Mi esposa no sería muy útil a la hora de asaltar un banco. Creo que la atraparían antes de llegar a la puerta.
Cuando vamos al supermercado, a ella casi nunca le gusta tomar un carrito de compras. Siempre dice que no piensa hacer grandes compras, pero yo sé que eso no es del todo verdad. Una vez en el lugar su lista empieza a desdoblarse por arte de magia y lo mismo que una telenovela se va alargando y alargando con múltiples artículos que surgen durante el recorrido.
Siempre soy yo el que busca un carrito disponible, pero en una ocasión decidí no hacerlo, a pesar de todo.
Ella dijo que no lo necesitaba, que en esa ocasión solo compraría cuatro cajas de galletas que estaban en especial. Luego se le hizo pesada la carga y decidió buscarse uno por su cuenta.
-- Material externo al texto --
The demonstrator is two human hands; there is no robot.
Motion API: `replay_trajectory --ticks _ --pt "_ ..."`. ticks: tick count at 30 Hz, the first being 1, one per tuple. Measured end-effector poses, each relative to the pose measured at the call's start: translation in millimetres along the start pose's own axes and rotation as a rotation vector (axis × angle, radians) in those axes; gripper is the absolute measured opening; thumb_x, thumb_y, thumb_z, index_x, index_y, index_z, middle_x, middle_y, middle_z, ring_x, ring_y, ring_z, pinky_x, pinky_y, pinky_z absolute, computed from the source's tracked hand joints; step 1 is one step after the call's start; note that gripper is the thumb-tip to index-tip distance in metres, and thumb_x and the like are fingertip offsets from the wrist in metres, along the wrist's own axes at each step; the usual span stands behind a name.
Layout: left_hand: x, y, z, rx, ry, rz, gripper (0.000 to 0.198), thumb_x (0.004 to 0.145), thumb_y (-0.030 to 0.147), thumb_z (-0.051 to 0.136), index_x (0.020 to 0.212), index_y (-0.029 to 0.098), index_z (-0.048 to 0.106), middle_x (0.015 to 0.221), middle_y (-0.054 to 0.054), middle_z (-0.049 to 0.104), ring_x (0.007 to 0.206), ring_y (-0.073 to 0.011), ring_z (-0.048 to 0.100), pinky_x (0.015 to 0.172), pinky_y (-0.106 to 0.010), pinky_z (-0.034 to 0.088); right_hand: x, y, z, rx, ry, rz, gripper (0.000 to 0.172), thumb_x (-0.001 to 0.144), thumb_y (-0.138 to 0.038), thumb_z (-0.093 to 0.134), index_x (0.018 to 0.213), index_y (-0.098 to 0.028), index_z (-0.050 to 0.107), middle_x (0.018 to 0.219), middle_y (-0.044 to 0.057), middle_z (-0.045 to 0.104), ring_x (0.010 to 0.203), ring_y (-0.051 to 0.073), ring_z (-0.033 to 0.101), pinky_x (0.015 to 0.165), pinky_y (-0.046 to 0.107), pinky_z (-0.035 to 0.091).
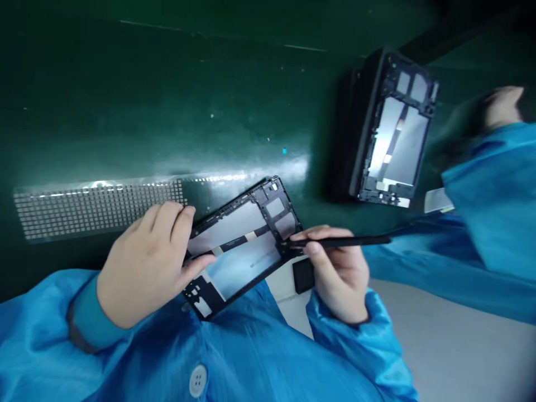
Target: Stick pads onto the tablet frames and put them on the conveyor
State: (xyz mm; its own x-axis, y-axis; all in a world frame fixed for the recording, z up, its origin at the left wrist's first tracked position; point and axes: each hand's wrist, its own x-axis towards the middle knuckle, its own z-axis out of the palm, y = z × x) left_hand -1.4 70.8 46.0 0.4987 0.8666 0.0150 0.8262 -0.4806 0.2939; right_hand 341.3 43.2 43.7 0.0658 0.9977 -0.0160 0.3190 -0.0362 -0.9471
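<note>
While the tablet frame (234, 273) sits slanted at the near edge of the green bench (167, 111), its lower long side overlaps the front of the blue jacket (251, 346). Far side: open bench beyond the upper long edge, just a tiny blue bit (285, 151) and pale specks there. Left: sheet of small squares (84, 212), close to the left hand, so little room. Right: gap of bench, then a stack of similar frames (396, 145), apart from the held one.

Left hand (146, 262) partly curled, thumb over the frame's face, fingers at the far long edge, gripping its left part. Right hand (341, 273) closed in a pinch on a slim black tool (352, 242); tip at the frame's right part, near the lower edge.

Tool tip dark on dark, contact unclear. Left hand covers part of the frame. Dark block (304, 274) below the right part, partly hidden, can't identify. Co-worker's hand (505, 106) blurred at far right, grip can't tell; co-worker's blue sleeve (498, 195) cut off by the picture border.
</note>
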Motion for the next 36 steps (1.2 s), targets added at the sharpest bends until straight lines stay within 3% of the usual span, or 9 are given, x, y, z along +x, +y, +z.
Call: replay_trajectory --ticks 6,18,21,25,27,29,31,33,36 --pt "-3.7 13.9 11.4 -0.015 -0.094 0.001 0.071 0.119 0.060 0.052 0.154 0.000 0.069 0.131 -0.031 0.074 0.121 -0.0497 0.075 0.100 -0.066 0.069 -33.2 26.7 -13.9 -0.081 -0.008 0.010 0.005 0.120 -0.035 0.071 0.122 -0.031 0.071 0.109 0.006 0.084 0.104 0.025 0.088 0.090 0.041 0.074" --pt "2.1 12.5 0.8 -0.070 -0.202 -0.049 0.076 0.120 0.070 0.051 0.158 0.007 0.066 0.134 -0.027 0.074 0.127 -0.0493 0.074 0.106 -0.066 0.066 -33.9 35.4 -4.4 -0.064 0.024 -0.062 0.003 0.120 -0.031 0.070 0.123 -0.030 0.070 0.109 0.006 0.086 0.104 0.026 0.088 0.090 0.044 0.074" --pt "2.7 10.7 0.3 -0.038 -0.191 -0.030 0.074 0.120 0.072 0.049 0.159 0.010 0.063 0.133 -0.024 0.074 0.126 -0.0461 0.075 0.107 -0.062 0.067 -34.5 34.6 -6.7 -0.144 0.008 -0.176 0.015 0.114 -0.020 0.072 0.125 -0.030 0.073 0.109 0.007 0.086 0.102 0.027 0.087 0.088 0.044 0.073" --pt "0.2 6.8 6.1 -0.059 -0.142 -0.042 0.074 0.121 0.072 0.047 0.157 0.010 0.065 0.132 -0.025 0.074 0.126 -0.0462 0.074 0.105 -0.063 0.067 -49.2 38.0 -14.9 -0.184 0.172 -0.192 0.014 0.110 -0.021 0.070 0.115 -0.031 0.079 0.116 0.009 0.086 0.106 0.032 0.084 0.092 0.054 0.070" --pt "-3.9 9.0 12.6 -0.067 -0.097 -0.041 0.075 0.120 0.071 0.047 0.156 0.007 0.066 0.132 -0.026 0.074 0.125 -0.0471 0.075 0.103 -0.063 0.068 -64.5 41.0 -10.4 -0.147 0.140 -0.087 0.018 0.110 -0.025 0.065 0.108 -0.034 0.081 0.109 0.008 0.086 0.096 0.033 0.084 0.083 0.053 0.071" --pt "-9.2 17.5 20.8 -0.079 -0.070 -0.044 0.073 0.120 0.068 0.051 0.157 0.007 0.065 0.134 -0.026 0.074 0.125 -0.0465 0.076 0.101 -0.061 0.069 -82.8 42.4 3.6 -0.101 -0.039 -0.036 0.021 0.102 -0.034 0.075 0.119 -0.042 0.084 0.095 0.003 0.086 0.069 0.030 0.079 0.058 0.047 0.068" --pt "-12.7 32.2 27.9 -0.118 -0.040 -0.067 0.069 0.119 0.066 0.053 0.158 0.010 0.063 0.133 -0.024 0.076 0.120 -0.0434 0.078 0.094 -0.057 0.072 -98.8 40.0 20.6 -0.033 -0.159 -0.034 0.063 0.089 -0.040 0.090 0.148 -0.053 0.076 0.093 -0.001 0.088 0.055 0.031 0.075 0.042 0.044 0.062" --pt "-11.5 49.5 29.3 -0.188 0.018 -0.092 0.069 0.120 0.069 0.051 0.159 0.012 0.060 0.127 -0.019 0.076 0.111 -0.0387 0.081 0.084 -0.051 0.073 -103.5 31.9 28.2 0.008 -0.100 0.012 0.082 0.093 -0.041 0.091 0.167 -0.056 0.061 0.115 0.000 0.093 0.075 0.033 0.088 0.053 0.044 0.073" --pt "0.8 68.7 15.5 -0.358 0.135 -0.068 0.070 0.123 0.067 0.050 0.172 0.018 0.046 0.134 -0.017 0.076 0.112 -0.0326 0.084 0.084 -0.045 0.075 -66.6 9.3 6.3 0.036 0.156 0.145 0.053 0.110 -0.037 0.081 0.161 -0.043 0.071 0.145 0.006 0.089 0.122 0.034 0.091 0.092 0.048 0.081"
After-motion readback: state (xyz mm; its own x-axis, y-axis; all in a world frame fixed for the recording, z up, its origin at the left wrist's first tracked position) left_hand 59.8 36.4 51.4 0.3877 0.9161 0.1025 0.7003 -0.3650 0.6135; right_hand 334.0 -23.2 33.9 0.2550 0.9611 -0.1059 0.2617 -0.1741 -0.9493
El único carrito a la vista se encontraba al final del pasillo, ocupado con una barra de pan. Ella, sin dudarlo, fue, lo agarró y salió en fuga con él, sin cerciorase de que hubiera alguien a la vista. Yo supuse que pertenecía a alguien más, oculto por la estantería. Esperaba ver salir a esta persona enojada y reclamar por el abuso o el «error». Pero no fue así, para mi fortuna.
El carrito, al ser impulsado, no se deslizaba con facilidad. Las ruedas rechinaban tan fuerte que era toda una tortura medieval.
—Ya sé porque lo dejaron abandonado —dijo ella, mientras empujaba el vehículo, pretendiendo que aquel ruido no le molestaba.
Yo me reía en mis adentros, pensando que quiso pasarse de lista y que por orgullo no admitía haber caído en el ridículo.